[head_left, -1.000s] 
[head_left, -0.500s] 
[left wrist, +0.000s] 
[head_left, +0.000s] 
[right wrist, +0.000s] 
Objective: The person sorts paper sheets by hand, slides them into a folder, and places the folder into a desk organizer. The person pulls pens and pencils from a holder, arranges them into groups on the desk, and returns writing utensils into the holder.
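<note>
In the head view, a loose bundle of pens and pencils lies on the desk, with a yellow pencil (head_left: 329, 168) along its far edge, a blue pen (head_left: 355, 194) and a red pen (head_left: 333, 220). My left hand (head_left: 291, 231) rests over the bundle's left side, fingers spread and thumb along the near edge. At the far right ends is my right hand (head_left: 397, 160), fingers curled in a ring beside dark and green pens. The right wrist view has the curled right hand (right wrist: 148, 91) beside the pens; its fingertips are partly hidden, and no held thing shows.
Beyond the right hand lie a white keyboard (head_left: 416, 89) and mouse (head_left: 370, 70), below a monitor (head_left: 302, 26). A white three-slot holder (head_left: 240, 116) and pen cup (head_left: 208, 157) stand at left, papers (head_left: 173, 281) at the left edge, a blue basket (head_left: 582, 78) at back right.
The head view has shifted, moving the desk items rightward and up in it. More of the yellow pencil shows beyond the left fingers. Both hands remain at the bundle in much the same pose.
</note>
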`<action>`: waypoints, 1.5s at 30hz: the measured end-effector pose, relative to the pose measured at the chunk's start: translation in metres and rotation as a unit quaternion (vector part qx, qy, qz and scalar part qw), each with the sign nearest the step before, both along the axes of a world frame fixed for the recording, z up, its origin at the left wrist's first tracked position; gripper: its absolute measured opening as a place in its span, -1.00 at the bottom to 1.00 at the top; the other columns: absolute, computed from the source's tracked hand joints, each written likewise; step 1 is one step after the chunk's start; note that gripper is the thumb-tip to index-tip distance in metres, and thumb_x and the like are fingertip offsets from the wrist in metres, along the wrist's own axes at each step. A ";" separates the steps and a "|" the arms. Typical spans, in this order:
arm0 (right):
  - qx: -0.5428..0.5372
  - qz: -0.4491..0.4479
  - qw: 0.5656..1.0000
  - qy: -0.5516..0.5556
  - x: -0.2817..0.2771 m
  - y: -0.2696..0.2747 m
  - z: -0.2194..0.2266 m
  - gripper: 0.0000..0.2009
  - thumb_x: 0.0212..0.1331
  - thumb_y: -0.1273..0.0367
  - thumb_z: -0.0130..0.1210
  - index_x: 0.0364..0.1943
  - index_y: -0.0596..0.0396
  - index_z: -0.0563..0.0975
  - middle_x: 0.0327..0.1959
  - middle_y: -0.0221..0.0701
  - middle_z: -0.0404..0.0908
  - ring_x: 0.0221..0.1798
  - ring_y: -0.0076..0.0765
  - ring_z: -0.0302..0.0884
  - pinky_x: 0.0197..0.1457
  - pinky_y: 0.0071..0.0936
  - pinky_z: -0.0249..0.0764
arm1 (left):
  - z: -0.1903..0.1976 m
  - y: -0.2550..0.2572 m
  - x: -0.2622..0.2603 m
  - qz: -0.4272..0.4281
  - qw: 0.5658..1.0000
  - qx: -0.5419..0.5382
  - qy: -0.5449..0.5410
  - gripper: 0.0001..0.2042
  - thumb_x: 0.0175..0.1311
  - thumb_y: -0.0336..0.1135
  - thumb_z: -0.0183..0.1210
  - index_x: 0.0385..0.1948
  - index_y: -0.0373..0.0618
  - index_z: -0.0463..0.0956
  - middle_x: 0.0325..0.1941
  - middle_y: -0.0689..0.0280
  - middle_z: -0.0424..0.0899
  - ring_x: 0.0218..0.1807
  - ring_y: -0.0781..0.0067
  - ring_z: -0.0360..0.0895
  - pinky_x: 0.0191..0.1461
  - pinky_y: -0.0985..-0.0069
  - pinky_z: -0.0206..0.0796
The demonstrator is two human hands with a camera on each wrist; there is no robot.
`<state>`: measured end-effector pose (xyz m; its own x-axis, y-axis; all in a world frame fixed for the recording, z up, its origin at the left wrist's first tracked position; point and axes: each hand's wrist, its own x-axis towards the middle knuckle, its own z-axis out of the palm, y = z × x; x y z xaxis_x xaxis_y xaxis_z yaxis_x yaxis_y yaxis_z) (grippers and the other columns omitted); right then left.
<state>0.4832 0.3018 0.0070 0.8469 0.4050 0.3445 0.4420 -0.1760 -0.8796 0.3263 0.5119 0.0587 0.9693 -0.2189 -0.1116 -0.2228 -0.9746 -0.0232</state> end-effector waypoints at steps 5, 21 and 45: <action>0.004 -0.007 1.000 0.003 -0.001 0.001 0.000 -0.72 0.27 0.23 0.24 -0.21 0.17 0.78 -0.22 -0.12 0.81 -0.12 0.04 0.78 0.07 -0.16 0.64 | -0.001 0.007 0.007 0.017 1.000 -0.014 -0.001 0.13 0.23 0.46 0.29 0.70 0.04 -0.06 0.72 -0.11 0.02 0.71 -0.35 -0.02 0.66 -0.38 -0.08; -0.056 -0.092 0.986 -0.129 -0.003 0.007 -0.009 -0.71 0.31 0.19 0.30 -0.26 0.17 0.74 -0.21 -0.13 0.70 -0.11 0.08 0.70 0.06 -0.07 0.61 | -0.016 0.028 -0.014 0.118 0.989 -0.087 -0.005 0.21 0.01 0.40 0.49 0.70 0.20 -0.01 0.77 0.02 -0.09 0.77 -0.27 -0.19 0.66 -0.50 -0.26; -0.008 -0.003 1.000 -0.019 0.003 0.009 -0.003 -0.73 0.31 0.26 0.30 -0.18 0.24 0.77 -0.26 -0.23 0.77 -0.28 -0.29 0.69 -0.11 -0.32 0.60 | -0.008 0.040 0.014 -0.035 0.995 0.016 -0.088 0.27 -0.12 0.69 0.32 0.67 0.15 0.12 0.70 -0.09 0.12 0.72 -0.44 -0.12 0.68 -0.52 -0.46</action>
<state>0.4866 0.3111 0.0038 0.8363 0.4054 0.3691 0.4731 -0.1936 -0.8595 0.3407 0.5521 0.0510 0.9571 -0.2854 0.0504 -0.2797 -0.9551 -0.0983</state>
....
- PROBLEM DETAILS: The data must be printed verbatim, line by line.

- WRITTEN SOLUTION:
[head_left, -1.000s] 
[head_left, -0.500s] 
[left wrist, +0.000s] 
[head_left, +0.000s] 
[right wrist, +0.000s] 
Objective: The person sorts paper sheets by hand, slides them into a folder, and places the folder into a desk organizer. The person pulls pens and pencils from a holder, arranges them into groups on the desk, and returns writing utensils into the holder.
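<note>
In the head view, a loose bundle of pens and pencils lies on the desk, with a yellow pencil (head_left: 329, 168) along its far edge, a blue pen (head_left: 355, 194) and a red pen (head_left: 333, 220). My left hand (head_left: 291, 231) rests over the bundle's left side, fingers spread and thumb along the near edge. At the far right ends is my right hand (head_left: 397, 160), fingers curled in a ring beside dark and green pens. The right wrist view has the curled right hand (right wrist: 148, 91) beside the pens; its fingertips are partly hidden, and no held thing shows.
Beyond the right hand lie a white keyboard (head_left: 416, 89) and mouse (head_left: 370, 70), below a monitor (head_left: 302, 26). A white three-slot holder (head_left: 240, 116) and pen cup (head_left: 208, 157) stand at left, papers (head_left: 173, 281) at the left edge, a blue basket (head_left: 582, 78) at back right.
The head view has shifted, moving the desk items rightward and up in it. More of the yellow pencil shows beyond the left fingers. Both hands remain at the bundle in much the same pose.
</note>
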`<action>`: waypoints, 1.5s at 30hz: the measured end-effector pose, relative to the pose measured at the chunk's start: translation in metres and rotation as a unit quaternion (vector part qx, qy, qz and scalar part qw), each with the sign nearest the step before, both along the axes of a world frame fixed for the recording, z up, its origin at the left wrist's first tracked position; gripper: its absolute measured opening as a place in its span, -1.00 at the bottom to 1.00 at the top; the other columns: absolute, computed from the source's tracked hand joints, each written likewise; step 1 is one step after the chunk's start; note that gripper is the thumb-tip to index-tip distance in metres, and thumb_x and the like are fingertip offsets from the wrist in metres, along the wrist's own axes at each step. A ";" separates the steps and a "|" the arms. Typical spans, in this order:
arm0 (right):
  - qx: -0.5428..0.5372
  - qz: -0.4491..0.4479
  - qw: 0.5656..1.0000
  - qy: -0.5516..0.5556
  - x: -0.2817..0.2771 m
  - y: -0.2696..0.2747 m
  - z: -0.2194..0.2266 m
  - gripper: 0.0000..0.2009
  - thumb_x: 0.0212..0.1331
  - thumb_y: -0.1273..0.0367
  - thumb_z: -0.0130..0.1210
  - index_x: 0.0364..0.1943
  - index_y: -0.0596..0.0396
  - index_z: -0.0563..0.0975
  - middle_x: 0.0327..0.1959
  - middle_y: -0.0221..0.0701
  - middle_z: -0.0404..0.0908
  - ring_x: 0.0221..0.1798
  - ring_y: -0.0076..0.0765
  - ring_z: -0.0302..0.0884
  - pinky_x: 0.0197..0.1457
  - pinky_y: 0.0071..0.0936
  - pinky_z: -0.0249..0.0764
arm1 (left):
  - z: -0.1903..0.1976 m
  - y: -0.2550..0.2572 m
  - x: -0.2622..0.2603 m
  - qz: -0.4272..0.4281
  - qw: 0.5658..1.0000
  - qx: -0.5419..0.5382
  - qy: -0.5449..0.5410
  - gripper: 0.0001..0.2042
  - thumb_x: 0.0175..0.1311
  - thumb_y: -0.0336..0.1135
  - thumb_z: -0.0183..0.1210
  - index_x: 0.0385..0.1948
  - index_y: -0.0373..0.0618
  - index_z: -0.0463..0.0956
  - middle_x: 0.0325..0.1941
  - middle_y: -0.0689..0.0280
  - middle_z: -0.0424..0.0899
  - ring_x: 0.0218..0.1807
  - ring_y: -0.0781..0.0067
  - ring_z: -0.0360..0.0895
  - pinky_x: 0.0191..0.1461
  - pinky_y: -0.0985..-0.0069
  - pinky_z: -0.0206..0.0796
The demonstrator is two human hands with a camera on each wrist; there is no robot.
`<state>`: measured end-effector pose (xyz m; its own x-axis, y-axis; all in a world frame fixed for the recording, z up, its origin at the left wrist's first tracked position; point and axes: each hand's wrist, its own x-axis towards the middle knuckle, its own z-axis out of the palm, y = z × x; x y z xaxis_x xaxis_y xaxis_z yaxis_x yaxis_y yaxis_z) (grippers and the other columns omitted); right then left.
<state>0.4832 0.3018 0.0070 0.8469 0.4050 0.3445 0.4420 -0.1760 -0.8796 0.3263 0.5119 0.0587 0.9693 -0.2189 -0.1116 -0.2228 -0.9746 -0.0232</state> end-effector waypoints at steps 5, 21 and 45: <action>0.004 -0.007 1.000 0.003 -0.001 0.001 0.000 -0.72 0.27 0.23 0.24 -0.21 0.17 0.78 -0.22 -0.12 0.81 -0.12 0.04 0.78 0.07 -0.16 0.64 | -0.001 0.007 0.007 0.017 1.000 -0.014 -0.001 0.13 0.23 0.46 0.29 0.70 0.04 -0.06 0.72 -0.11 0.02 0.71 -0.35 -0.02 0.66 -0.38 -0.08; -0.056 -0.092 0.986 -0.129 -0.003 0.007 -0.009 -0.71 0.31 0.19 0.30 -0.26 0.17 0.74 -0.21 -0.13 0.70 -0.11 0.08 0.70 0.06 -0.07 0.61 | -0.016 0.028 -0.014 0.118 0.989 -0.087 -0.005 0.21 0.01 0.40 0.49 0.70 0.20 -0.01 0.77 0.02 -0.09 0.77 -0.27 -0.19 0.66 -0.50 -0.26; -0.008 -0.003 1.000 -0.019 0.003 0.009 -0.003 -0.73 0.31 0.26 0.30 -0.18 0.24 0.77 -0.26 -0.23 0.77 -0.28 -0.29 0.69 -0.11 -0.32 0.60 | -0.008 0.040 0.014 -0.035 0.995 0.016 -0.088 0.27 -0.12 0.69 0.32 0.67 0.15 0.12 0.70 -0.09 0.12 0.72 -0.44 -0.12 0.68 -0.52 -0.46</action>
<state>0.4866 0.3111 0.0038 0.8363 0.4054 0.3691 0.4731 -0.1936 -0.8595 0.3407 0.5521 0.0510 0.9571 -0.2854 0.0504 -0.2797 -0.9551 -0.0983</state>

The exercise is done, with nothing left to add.